[Start of section]
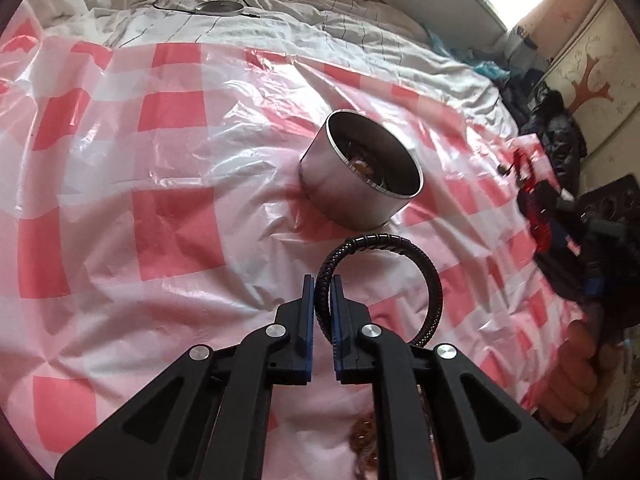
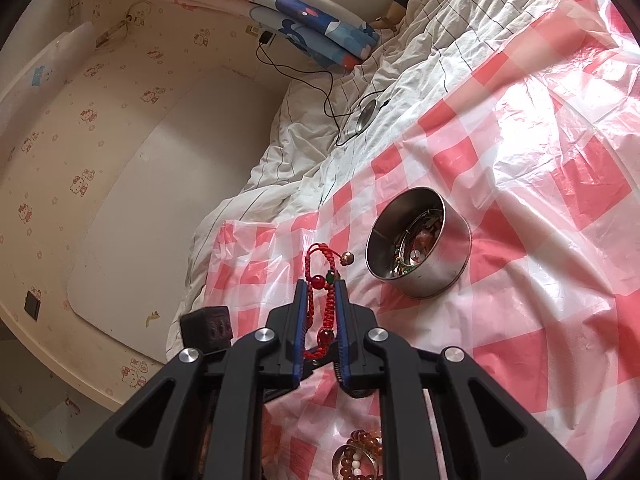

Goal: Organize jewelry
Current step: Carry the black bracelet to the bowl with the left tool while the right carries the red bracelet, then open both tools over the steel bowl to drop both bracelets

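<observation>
Both jaws loaded, tin dead ahead of each.
L gripper (image 1: 321,280) jaws clamp black braided bracelet (image 1: 420,268), loop standing upright just short of steel tin (image 1: 340,188) mid-bed; R gripper (image 2: 321,285) jaws pinch red cord bracelet (image 2: 326,276), tin (image 2: 436,276) ahead-right, L nearer; nothing between.

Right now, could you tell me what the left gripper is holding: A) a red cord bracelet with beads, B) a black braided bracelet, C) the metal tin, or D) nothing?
B: the left gripper is shut on the black braided bracelet, held above the checked sheet.
</observation>
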### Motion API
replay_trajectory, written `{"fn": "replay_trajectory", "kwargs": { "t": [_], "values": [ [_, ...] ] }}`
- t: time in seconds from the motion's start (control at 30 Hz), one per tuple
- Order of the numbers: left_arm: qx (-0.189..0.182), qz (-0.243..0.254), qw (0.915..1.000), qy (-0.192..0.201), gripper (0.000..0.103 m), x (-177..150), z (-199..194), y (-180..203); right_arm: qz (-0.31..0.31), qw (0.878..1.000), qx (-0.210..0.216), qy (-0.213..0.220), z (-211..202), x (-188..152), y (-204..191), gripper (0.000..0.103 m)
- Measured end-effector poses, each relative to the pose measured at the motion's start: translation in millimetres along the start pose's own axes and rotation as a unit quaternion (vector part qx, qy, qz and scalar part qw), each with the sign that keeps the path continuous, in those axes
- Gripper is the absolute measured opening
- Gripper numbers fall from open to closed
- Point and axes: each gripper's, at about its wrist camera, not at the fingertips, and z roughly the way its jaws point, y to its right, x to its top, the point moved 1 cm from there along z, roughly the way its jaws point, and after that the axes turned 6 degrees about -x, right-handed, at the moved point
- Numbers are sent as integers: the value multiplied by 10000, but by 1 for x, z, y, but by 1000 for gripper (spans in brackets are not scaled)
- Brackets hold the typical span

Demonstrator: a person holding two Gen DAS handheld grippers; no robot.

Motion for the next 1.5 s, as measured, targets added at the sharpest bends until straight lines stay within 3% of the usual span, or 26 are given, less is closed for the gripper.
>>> {"fn": "replay_trajectory", "kwargs": {
  "t": [0.1, 0.27, 0.5, 0.9, 0.97, 1.0, 1.03, 1.1, 1.27, 1.4, 1.5],
  "values": [
    [-113, -50, 9997, 210, 7, 11, -9, 9, 42, 10000, -3, 62, -3, 3, 1, 14],
    [37, 76, 9988, 490, 7, 35, -13, 25, 43, 9998, -60, 158, -3, 14, 2, 15],
    [147, 87, 9973, 713, 7, 72, 8, 41, -665, 9957, -537, 361, 5, 30, -18, 15],
    [425, 124, 9978, 492, 8, 84, 44, 36, -1335, 9822, -1296, 259, 56, 42, -20, 15],
    [523, 177, 9978, 371, 11, 82, 50, 36, -1434, 9772, -1561, 133, 70, 40, -15, 22],
    [573, 181, 9975, 371, 12, 81, 52, 35, -1448, 9754, -1656, 96, 74, 38, -12, 44],
    [580, 184, 9975, 366, 14, 80, 51, 35, -1440, 9744, -1719, 130, 75, 37, -9, 51],
    [668, 213, 9966, 436, 20, 80, 46, 37, -1375, 9749, -1741, 166, 72, 37, -7, 51],
    [1364, 726, 9846, 822, 34, 74, 21, 52, -1332, 9750, -1749, 335, 53, 39, -14, 53],
    [1960, 1335, 9659, 1044, 45, 59, 2, 70, -1271, 9745, -1841, 195, 46, 33, -15, 54],
    [2182, 1629, 9560, 1090, 48, 44, -11, 80, -1229, 9744, -1876, 164, 38, 28, -21, 59]
  ]
}}
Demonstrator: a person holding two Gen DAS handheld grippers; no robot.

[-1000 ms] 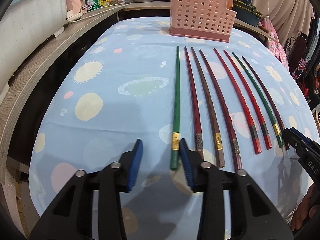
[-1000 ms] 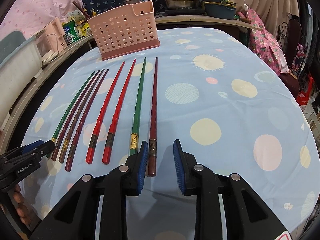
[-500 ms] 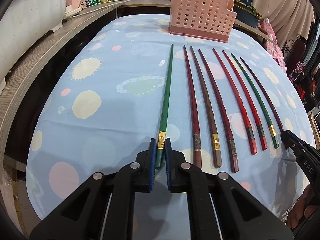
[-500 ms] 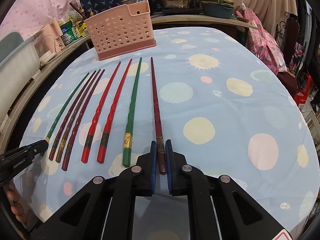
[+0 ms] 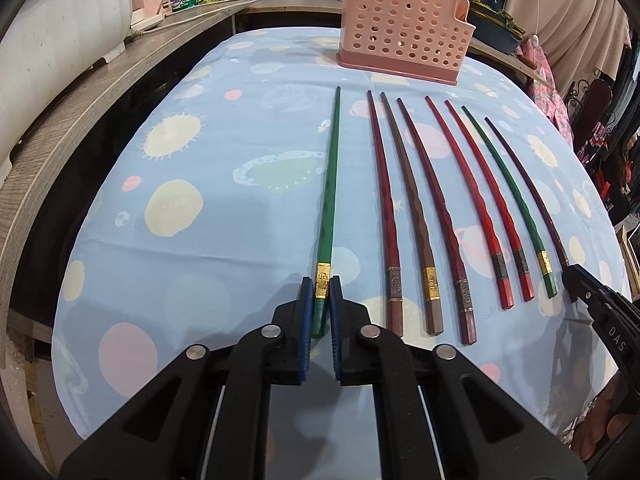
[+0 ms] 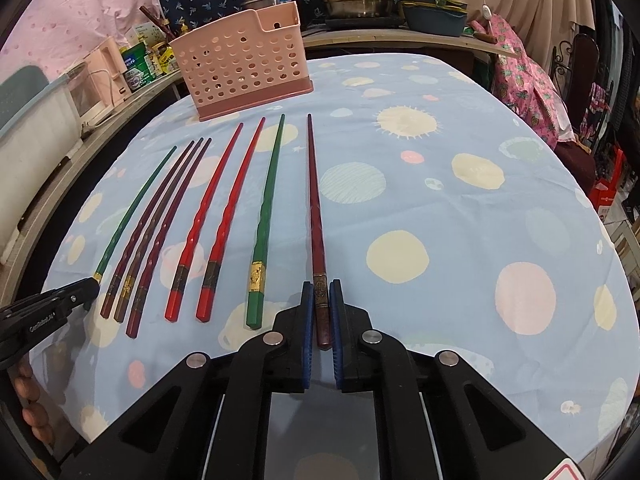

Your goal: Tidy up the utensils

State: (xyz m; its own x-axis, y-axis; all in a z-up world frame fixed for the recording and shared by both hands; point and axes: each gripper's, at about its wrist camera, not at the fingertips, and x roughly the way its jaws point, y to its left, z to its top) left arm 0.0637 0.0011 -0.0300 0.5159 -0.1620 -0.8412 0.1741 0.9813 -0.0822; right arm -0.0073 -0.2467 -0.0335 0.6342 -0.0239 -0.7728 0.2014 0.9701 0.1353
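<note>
Both of your grippers have closed since a second ago. Your left gripper (image 5: 321, 294) now clamps the green chopstick (image 5: 329, 200). Your right gripper (image 6: 320, 300) clamps the dark red chopstick (image 6: 314, 200) on the counter (image 6: 460, 220).

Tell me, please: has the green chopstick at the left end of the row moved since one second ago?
Yes. The green chopstick, now clamped by the left gripper, has swung away from the neighbouring dark red chopstick, so the gap between them is wider.

Left tool (image 5: 320, 300) and right tool (image 6: 320, 304), each clamped on a chopstick
</note>
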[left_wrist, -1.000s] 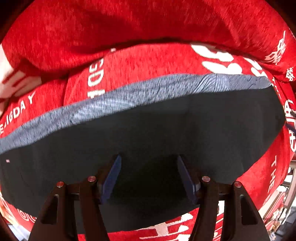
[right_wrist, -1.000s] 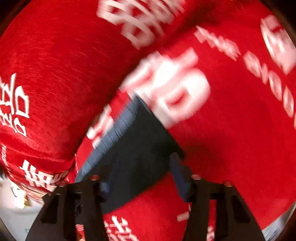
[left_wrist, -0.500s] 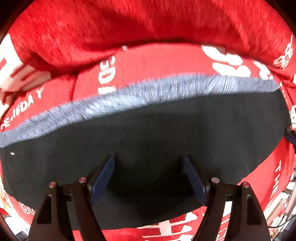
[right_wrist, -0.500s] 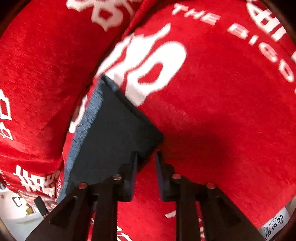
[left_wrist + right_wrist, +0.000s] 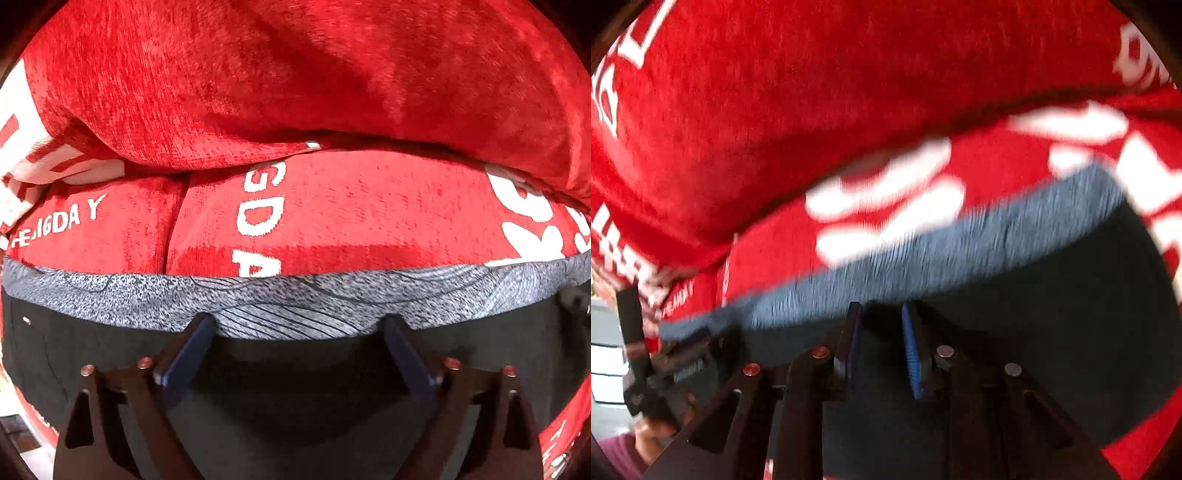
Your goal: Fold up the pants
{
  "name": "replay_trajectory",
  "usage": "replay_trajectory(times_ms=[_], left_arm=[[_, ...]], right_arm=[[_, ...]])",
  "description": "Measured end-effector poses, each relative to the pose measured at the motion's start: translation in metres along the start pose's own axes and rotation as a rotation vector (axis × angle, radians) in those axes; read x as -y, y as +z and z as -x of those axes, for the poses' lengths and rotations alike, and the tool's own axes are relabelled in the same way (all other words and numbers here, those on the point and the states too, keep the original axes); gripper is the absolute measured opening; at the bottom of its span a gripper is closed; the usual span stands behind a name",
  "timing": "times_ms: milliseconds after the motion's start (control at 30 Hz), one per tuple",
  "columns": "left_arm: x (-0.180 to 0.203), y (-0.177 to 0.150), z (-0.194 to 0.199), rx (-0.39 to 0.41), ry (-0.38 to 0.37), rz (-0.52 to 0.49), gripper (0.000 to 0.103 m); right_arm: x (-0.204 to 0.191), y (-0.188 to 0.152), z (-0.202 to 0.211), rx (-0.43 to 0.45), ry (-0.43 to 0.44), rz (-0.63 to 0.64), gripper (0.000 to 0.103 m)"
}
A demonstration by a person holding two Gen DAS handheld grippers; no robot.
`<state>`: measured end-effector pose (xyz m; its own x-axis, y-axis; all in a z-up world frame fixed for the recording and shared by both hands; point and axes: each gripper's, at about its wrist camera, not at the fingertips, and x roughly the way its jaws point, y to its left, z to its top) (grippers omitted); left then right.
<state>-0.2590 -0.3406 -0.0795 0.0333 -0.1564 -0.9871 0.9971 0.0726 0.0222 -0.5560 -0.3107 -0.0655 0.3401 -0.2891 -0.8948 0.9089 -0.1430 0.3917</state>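
Since half a second ago: left gripper (image 5: 295, 343) pushed forward, tips now at the grey waistband (image 5: 332, 299) rather than mid-fabric, fingers spread wide over cloth, nothing pinched. Right gripper (image 5: 881, 332) swung over the pants (image 5: 1034, 332), fingers drawn close with a narrow gap; pinch on cloth not discernible, view blurred. One pair of dark pants, flat on one fuzzy red blanket (image 5: 332, 206) with white lettering. Two grippers, blue ribbed pads.
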Motion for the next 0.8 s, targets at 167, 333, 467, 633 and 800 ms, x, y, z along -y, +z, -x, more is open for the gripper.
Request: replay_trajectory(times_ms=[167,333,467,633,800], left_arm=[[-0.025,0.007,0.012,-0.003,0.050,0.012,0.096],[-0.067,-0.008,0.036,-0.001,0.070,0.013,0.096],[-0.108,-0.036,0.050,-0.018,0.106,0.005,0.096],[-0.179,-0.067,0.062,-0.002,0.166,0.007,0.096],[-0.278,-0.080,0.044,0.021,0.276,0.048,0.096]], right_arm=[[0.043,0.010,0.021,0.031,-0.048,-0.147,0.026],[0.051,-0.023,0.051,0.005,0.058,-0.231,0.047],[0.009,-0.073,0.052,-0.059,0.236,-0.234,0.055],[-0.066,-0.137,0.017,-0.244,0.426,-0.198,0.055],[-0.136,-0.191,-0.052,-0.376,0.558,-0.246,0.055]])
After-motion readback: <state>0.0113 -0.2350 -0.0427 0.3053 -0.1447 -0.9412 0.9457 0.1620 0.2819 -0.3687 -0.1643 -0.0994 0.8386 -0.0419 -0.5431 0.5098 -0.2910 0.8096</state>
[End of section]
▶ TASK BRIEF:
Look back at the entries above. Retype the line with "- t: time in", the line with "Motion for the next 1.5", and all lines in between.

▶ WRITTEN RESPONSE:
- t: time in seconds from the motion's start (control at 30 Hz), one per tuple
- Order of the numbers: left_arm: qx (-0.189..0.182), qz (-0.243..0.254), qw (0.915..1.000), qy (-0.192..0.201), gripper (0.000..0.103 m), x (-177..150), z (-199..194), y (-180..203); right_arm: qz (-0.31..0.31), qw (0.878..1.000), qx (-0.210..0.216), qy (-0.213..0.220), z (-211..202), x (-188..152), y (-204..191), gripper (0.000..0.103 m)
- Measured end-effector poses, each relative to the pose measured at the motion's start: translation in millimetres along the start pose's own axes and rotation as a unit quaternion (vector part qx, qy, qz and scalar part qw), each with the sign that keeps the path continuous, in those axes
- Gripper is the absolute measured opening
- Gripper numbers fall from open to closed
- Point and axes: each gripper's, at about its wrist camera, not at the fingertips, and z roughly the way its jaws point, y to its right, x to its top, the point moved 1 cm from there along z, roughly the way its jaws point, and after that the axes turned 6 degrees about -x, right-handed, at the moved point
- Numbers are sent as integers: the value multiplied by 10000, but by 1 for x, z, y, but by 1000 for gripper (spans in brackets are not scaled)
- Brackets hold the typical span

Demonstrator: a person holding two Gen DAS handheld grippers; no robot.

Motion for the next 1.5 s, as measured, targets added at the sharpest bends until straight lines stay within 3% of the usual span, or 26 are given, less is closed for the gripper.

Nothing else belongs to this exercise.